→ Exercise requirements: Look through the data below and extract, unchanged, the lines from the one that contains "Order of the" to the one that contains "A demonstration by", both included.

··· Dataset section

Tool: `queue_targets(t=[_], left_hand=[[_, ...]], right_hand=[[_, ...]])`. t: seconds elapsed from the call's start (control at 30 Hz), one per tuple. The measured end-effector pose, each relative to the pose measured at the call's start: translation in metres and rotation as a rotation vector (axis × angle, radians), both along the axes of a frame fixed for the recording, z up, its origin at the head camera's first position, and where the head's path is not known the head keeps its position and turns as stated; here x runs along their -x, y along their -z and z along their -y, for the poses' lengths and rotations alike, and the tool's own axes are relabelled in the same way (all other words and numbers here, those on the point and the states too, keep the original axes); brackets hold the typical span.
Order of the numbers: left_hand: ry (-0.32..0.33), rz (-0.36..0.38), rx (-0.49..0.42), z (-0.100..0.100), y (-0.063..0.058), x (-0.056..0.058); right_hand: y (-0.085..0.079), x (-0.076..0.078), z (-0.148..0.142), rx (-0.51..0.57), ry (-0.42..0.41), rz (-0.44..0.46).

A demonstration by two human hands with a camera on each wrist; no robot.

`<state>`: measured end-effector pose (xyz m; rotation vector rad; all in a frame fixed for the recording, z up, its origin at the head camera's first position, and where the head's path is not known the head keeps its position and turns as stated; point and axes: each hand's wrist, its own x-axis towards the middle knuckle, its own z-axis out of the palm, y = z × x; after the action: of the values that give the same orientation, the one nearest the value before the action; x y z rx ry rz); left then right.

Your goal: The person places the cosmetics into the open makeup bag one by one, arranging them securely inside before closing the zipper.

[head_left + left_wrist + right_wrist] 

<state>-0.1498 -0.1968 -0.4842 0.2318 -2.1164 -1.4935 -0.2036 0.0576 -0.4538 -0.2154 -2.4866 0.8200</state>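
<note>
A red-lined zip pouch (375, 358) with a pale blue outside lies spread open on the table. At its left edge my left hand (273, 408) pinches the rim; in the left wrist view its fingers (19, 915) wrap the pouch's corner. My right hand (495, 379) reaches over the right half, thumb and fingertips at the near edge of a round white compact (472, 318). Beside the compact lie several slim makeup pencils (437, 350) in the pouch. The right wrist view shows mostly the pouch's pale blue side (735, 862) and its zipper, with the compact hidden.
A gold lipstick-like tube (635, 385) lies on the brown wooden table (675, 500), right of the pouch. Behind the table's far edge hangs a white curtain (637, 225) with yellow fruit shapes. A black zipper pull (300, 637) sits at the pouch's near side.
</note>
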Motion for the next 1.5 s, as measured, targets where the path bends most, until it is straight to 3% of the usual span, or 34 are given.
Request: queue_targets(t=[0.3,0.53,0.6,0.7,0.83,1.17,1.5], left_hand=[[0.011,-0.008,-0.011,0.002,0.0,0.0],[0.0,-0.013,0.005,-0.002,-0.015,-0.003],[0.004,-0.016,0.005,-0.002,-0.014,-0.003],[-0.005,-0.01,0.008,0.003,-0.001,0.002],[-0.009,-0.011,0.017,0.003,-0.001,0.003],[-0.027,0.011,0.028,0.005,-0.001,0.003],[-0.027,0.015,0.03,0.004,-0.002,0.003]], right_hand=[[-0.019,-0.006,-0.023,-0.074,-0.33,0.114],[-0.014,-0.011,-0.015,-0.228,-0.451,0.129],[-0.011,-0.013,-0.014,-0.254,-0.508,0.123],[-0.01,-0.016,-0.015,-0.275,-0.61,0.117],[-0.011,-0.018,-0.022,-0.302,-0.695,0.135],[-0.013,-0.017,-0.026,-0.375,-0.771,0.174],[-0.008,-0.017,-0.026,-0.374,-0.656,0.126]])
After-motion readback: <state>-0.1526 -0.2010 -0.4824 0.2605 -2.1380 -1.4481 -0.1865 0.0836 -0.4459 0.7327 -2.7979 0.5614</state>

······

→ Task response:
Order of the numbers: left_hand: ry (-0.32..0.33), rz (-0.36..0.38), rx (-0.49..0.42), z (-0.100..0.100), y (-0.063..0.058), x (-0.056..0.058); right_hand: y (-0.085..0.079), x (-0.076..0.078), z (-0.148..0.142), rx (-0.51..0.57), ry (-0.42..0.41), rz (-0.44..0.46).

A demonstration by two human hands with a camera on each wrist; no robot.

This exercise has been worked through to completion.